--- START ---

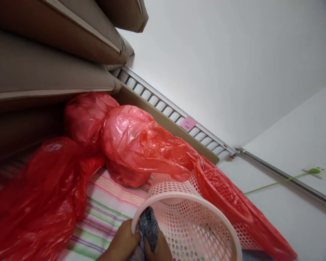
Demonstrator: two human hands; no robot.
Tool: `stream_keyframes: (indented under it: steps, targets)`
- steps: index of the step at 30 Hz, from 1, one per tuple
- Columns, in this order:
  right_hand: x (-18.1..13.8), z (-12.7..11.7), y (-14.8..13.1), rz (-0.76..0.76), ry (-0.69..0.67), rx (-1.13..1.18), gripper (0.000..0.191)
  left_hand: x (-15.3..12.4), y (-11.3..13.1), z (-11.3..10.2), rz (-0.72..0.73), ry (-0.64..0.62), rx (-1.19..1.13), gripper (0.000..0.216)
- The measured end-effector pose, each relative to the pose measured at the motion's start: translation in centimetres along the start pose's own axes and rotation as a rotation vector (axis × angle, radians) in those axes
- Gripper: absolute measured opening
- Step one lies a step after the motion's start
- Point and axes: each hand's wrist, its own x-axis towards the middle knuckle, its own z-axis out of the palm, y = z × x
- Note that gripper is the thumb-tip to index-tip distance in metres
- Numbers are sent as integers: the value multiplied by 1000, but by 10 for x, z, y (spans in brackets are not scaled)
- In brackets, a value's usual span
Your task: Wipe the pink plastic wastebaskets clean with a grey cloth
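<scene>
At the bottom centre my left hand [123,239] and my right hand [163,248] are close together, both closed on a dark grey cloth [148,226]. The cloth is bunched up and rests against the near left rim of a pale pink perforated plastic basket [176,195]. The left hand's fingers lie beside that rim. The basket is tilted with its mouth towards me, and its holed inner wall shows. The lower part of both hands is cut off by the frame's edge.
Stuffed red plastic bags [133,141] lie behind the basket, with another red bag [43,195] at left. Red plastic [228,192] drapes over more pink mesh at right. Beneath is a striped sheet [97,217]; brown cushions [49,69] stack upper left, beside a metal rail [163,105].
</scene>
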Motion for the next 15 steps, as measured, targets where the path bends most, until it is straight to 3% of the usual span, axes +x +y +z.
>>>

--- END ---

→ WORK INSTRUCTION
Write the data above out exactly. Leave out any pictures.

→ TASK ANSWER
Demonstrator: two human hands; no robot.
Tool: `stream_keyframes: (indented under it: steps, targets)`
- steps: index of the step at 30 Hz, from 1, one per tuple
- Columns, in this order:
  right_hand: x (-18.1..13.8), z (-12.7..11.7), y (-14.8..13.1), rz (-0.76..0.76), ry (-0.69..0.67), rx (-1.13..1.18), gripper (0.000..0.191)
  left_hand: x (-15.3..12.4), y (-11.3..13.1), z (-11.3..10.2), rz (-0.72..0.73), ry (-0.64..0.62), rx (-1.19..1.13), gripper (0.000..0.216)
- The measured end-effector pose, each relative to the pose measured at the motion's start: translation in centimetres along the start pose's own axes and rotation as a rotation vector (axis × angle, radians) in those axes
- Gripper: absolute measured opening
- Step one lies a step after the motion's start
- Point and axes: each hand's wrist, its own x-axis towards the middle knuckle, its own z-axis out of the palm, y = z × x
- Note that gripper is the thumb-tip to index-tip distance in metres
- Numbers are sent as integers: the value multiplied by 1000, but by 10 for x, z, y (spans in brackets are not scaled)
- In brackets, a value's usual span
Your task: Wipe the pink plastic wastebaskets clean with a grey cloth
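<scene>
At the bottom centre my left hand [123,239] and my right hand [163,248] are close together, both closed on a dark grey cloth [148,226]. The cloth is bunched up and rests against the near left rim of a pale pink perforated plastic basket [176,195]. The left hand's fingers lie beside that rim. The basket is tilted with its mouth towards me, and its holed inner wall shows. The lower part of both hands is cut off by the frame's edge.
Stuffed red plastic bags [133,141] lie behind the basket, with another red bag [43,195] at left. Red plastic [228,192] drapes over more pink mesh at right. Beneath is a striped sheet [97,217]; brown cushions [49,69] stack upper left, beside a metal rail [163,105].
</scene>
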Motion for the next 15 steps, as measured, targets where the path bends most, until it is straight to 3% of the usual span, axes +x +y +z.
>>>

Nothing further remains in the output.